Why is Straight Through Processing (STP) important? Certainly, it is the gains that STP offers in helping to eliminate data entry, but STP also eliminates the need to manually verify that data entry.
In Part 1 of our Straight Through Processing series, we discussed the two main types of automation, attended and unattended and the appropriate use cases for each. This article focuses on STP, why it is important in process automation and what it can do for your organization.
Leveraging Unattended Automation
Automation of any type is valuable in that it reduces the amount of menial tasks, leaving time for higher value work. However, automation for automation’s sake is only part of the entire equation. Unattended automation is used in cases where the outcome of a task is essentially binary: either the task was completed successfully or it failed with the majority of tasks falling into the former camp.
The ability to complete tasks successfully without the need for manual intervention is often referred to as straight through processing. Tasks can move “straight though” in a fully-automated manner. This capability relies upon a very important factor: the ability to determine with high precision that a task was not just executed, but that it was executed correctly.
Automating Simple Tasks
For simple tasks, we accomplish this through task validation. For example, rather than create a script to provision an email account and presume that everything was done correctly, validation routines can be created to send an email and verify that it was sent and received. We can verify that the email address created matches the established naming convention and that it is for the intended employee. All of these checks are done to identify correctness of a task.
Automating Task Verification
These checks are critical because they verify the actions of an automated task. After all, we certainly don’t want to blindly rely upon the our Robotic Process Automation (RPA) to provision Information Technology resources when things are actually done incorrectly. Without automated task verification, the alternative would be to manually verify the output of each task. Just as you would not expect to “approve” every single action of an autonomous car, organizations clearly do not expect to manually check every single result. Without a high level of STP, true automation is never achieved.
Achieving STP for Complex Tasks
What about more complex tasks that cannot be completely automated (like those discussed in our Part 1 article)? Unlike simple tasks that can be easily automated and verified, the process of locating and extracting 20-30 data elements on a document rarely can be summarized as a simple pass/fail. Even if all of the data on a single document could be located and extracted, what type of validation can be accomplished to determine if it is all correct?
The process of achieving STP on complex document-oriented processes is not as straightforward as simpler tasks. Unfortunately, this complexity has resulted in a significant amount of organizations using advanced capture solutions to automate tasks only to find that they need to verify every single result. The upside is that while the answers to achieving STP are not as straightforward as what you can expect with simpler tasks, it is definitely possible. It just requires a different approach: one based upon data science.
STP Approach Based on Data Science
Unlike rules-based task automation, automation of document-oriented tasks typically involve more sophisticated technologies including computer vision, classifier algorithms and pattern-matching.

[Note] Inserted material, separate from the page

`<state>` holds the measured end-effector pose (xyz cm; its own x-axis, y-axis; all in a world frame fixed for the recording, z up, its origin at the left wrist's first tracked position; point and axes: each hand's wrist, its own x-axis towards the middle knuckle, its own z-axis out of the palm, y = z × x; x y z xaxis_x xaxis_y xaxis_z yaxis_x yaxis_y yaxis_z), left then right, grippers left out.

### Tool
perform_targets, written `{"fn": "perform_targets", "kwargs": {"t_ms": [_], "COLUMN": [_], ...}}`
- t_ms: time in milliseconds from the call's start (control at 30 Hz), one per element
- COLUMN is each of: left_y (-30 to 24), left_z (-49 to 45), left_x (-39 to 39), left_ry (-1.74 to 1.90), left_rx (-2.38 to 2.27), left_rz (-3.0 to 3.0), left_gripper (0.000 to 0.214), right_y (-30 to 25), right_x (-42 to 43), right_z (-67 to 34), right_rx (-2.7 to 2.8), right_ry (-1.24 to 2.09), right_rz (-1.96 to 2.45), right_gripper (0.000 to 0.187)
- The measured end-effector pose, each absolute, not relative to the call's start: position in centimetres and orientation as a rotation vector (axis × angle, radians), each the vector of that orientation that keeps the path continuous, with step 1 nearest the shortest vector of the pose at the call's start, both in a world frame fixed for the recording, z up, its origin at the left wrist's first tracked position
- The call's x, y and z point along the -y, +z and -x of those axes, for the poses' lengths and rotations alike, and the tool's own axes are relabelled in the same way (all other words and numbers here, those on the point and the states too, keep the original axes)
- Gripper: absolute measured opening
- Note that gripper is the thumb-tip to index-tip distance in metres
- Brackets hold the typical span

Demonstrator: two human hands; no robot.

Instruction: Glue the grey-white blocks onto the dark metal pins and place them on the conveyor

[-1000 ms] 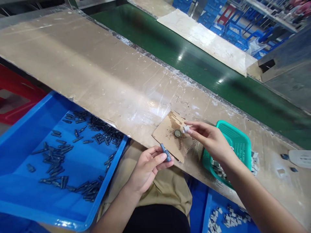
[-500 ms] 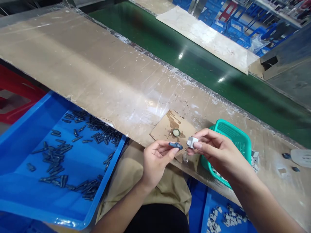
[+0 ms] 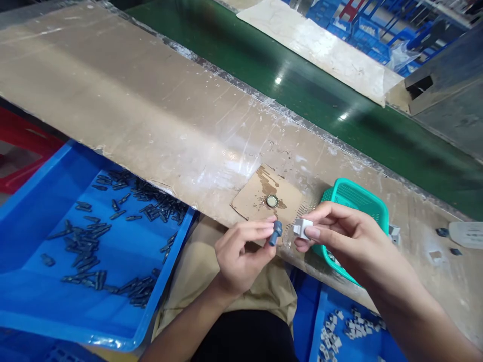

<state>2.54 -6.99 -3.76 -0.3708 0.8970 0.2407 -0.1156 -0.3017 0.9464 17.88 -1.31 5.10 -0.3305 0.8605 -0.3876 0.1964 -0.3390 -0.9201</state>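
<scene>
Between the fingertips and thumb of my left hand [image 3: 241,254] is a small dark blue-grey plastic part [image 3: 276,233], a short stem with a wider head, tilted with the head up. My right hand [image 3: 345,239] pinches a small white block-shaped plastic part [image 3: 302,229] whose narrow end faces left. A small gap separates the two parts. Beyond them a bottle cap [image 3: 271,200] with pale contents rests on a stained cardboard square [image 3: 249,197]. Right behind my right hand stands a green basket [image 3: 383,213], its contents mostly hidden.
A blue bin [image 3: 33,289] at left holds many dark parts [image 3: 85,246]. Another blue bin [image 3: 317,322] below right contains white pieces [image 3: 356,324]. Past the cardboard-covered bench [image 3: 124,95] runs a green belt [image 3: 241,65]. A clear plastic container [image 3: 468,235] lies at right.
My left hand has turned the dark part from lying nearly level to standing steeply. The white part has shifted slightly right in my right hand. The whole view has moved a little.
</scene>
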Motion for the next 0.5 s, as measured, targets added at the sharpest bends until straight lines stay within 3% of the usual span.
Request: {"fn": "perform_targets", "kwargs": {"t_ms": [100, 500], "left_y": [-4.0, -4.2], "left_z": [-2.1, -0.5], "left_x": [7.4, 7.6], "left_ry": [1.804, 1.377], "left_rx": [-1.215, -1.031], "left_rz": [-1.355, -1.197], "left_gripper": [0.035, 0.024], "right_y": [5.5, 5.8], "right_x": [1.4, 1.5], "right_z": [-17.5, -17.3], "right_rx": [1.308, 1.288], "right_ry": [1.831, 1.907], "right_rz": [1.405, 1.466], "right_gripper": [0.015, 0.017]}}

While none of these technologies can deliver 100% certainty, well-designed systems can achieve predictability. This allows organizations to statistically measure results of particular configurations such that the output is reliable with high levels of tolerance with typically 95% accuracy or greater.
System predictability is based on the careful curation of sample data, which is representative of the larger population of production data. Using that set, the data is analyzed to arrive at the right mix of algorithms used to create a particular task configuration. The results of the configuration are then analyzed against expected output to identify the “signature” of accurate data. Data Science.
From there, the system is then able to determine, at accuracy levels that reach 99%, correct data from incorrect data. All of this means that even more complex “cognitive tasks” can benefit from straight through processing at the discrete task level, saving organizations millions of dollars every year.
To truly benefit from automation, organizations need as much straight through processing as possible.
In order to truly benefit from automation, organizations need as much straight through processing as possible. This means significantly minimizing the need for any review whatsoever. In order to do that, success depends upon reliably identifying correct output from the stuff that requires manual intervention. No one wants to constantly tell a self-driving car what to do.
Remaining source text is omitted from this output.